Whilst medics are cycling in to work while there is a dramatic drop in road traffic, Mr Kelly said: “I am certainly concerned that (while) we have seen a lot of health professionals switch to walking and cycling, it is imperative local authorities provide infrastructure to support all key workers being able to travel safely to work.”

He said that until  there is an antibody testing regime and vaccine, there will remain an underlying risk from Covid to society.

“At first people will be acutely aware of the risk and second, people will change their behaviours.”

He added: “Some of the behaviour changes people adopt will be appropriate changes – adopting PPE such as masks, maintaining social distancing practices and changes to how we work, such as working from home more where feasible. On the flip side there may be unintended negative consequences.

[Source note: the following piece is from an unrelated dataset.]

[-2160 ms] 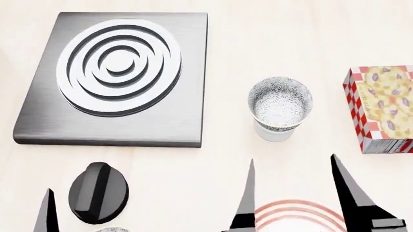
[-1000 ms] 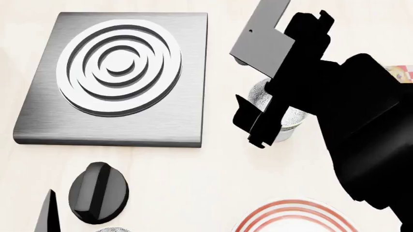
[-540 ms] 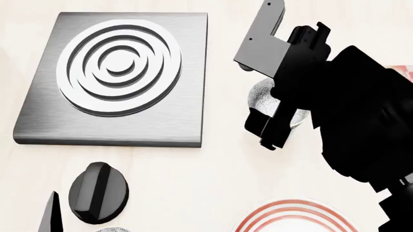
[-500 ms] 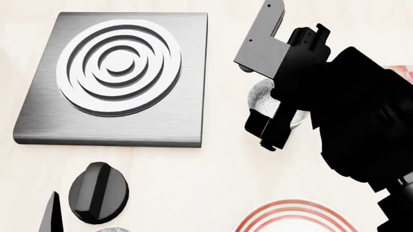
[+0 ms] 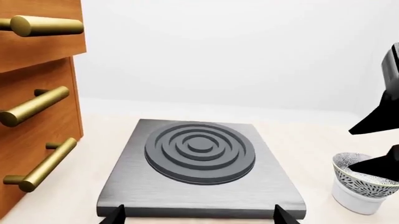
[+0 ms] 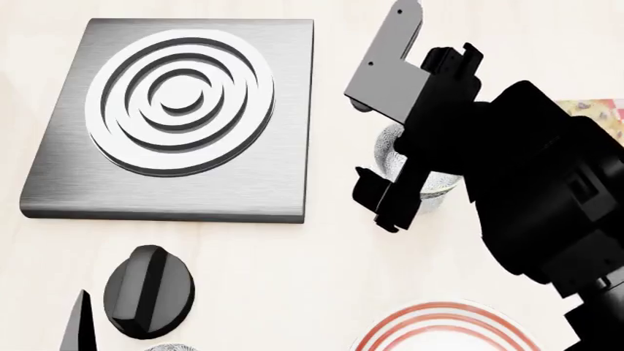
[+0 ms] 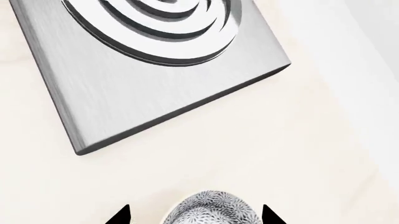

“We can look to places such as China, who are starting to come out of lock down, to understand potential scenarios. For example we have seen reported increased use and sales of cars in China as people try to avoid mass public transport.”

And he said it was important to look at making sure there is enough safe space for pedestrians and cyclists as well as other transport in London.

“Behavioural changes and people’s reactions to such significant events can last a lot longer than the actual event, therefore planning for this is important to shape what kind of city we want to be when we come out of this.”

His comments come as Westminster City Council reports a “dramatic” reduction in pollution on Marylebone Road – one of the hot spots for high levels of nitrogen dioxide which can increase the risk of respiratory illness.

This year  the levels of nitrogen dioxide were twice the legal  limit just once in Marylebone Road – on 24 March (compared with 176 separate times in March and April last year.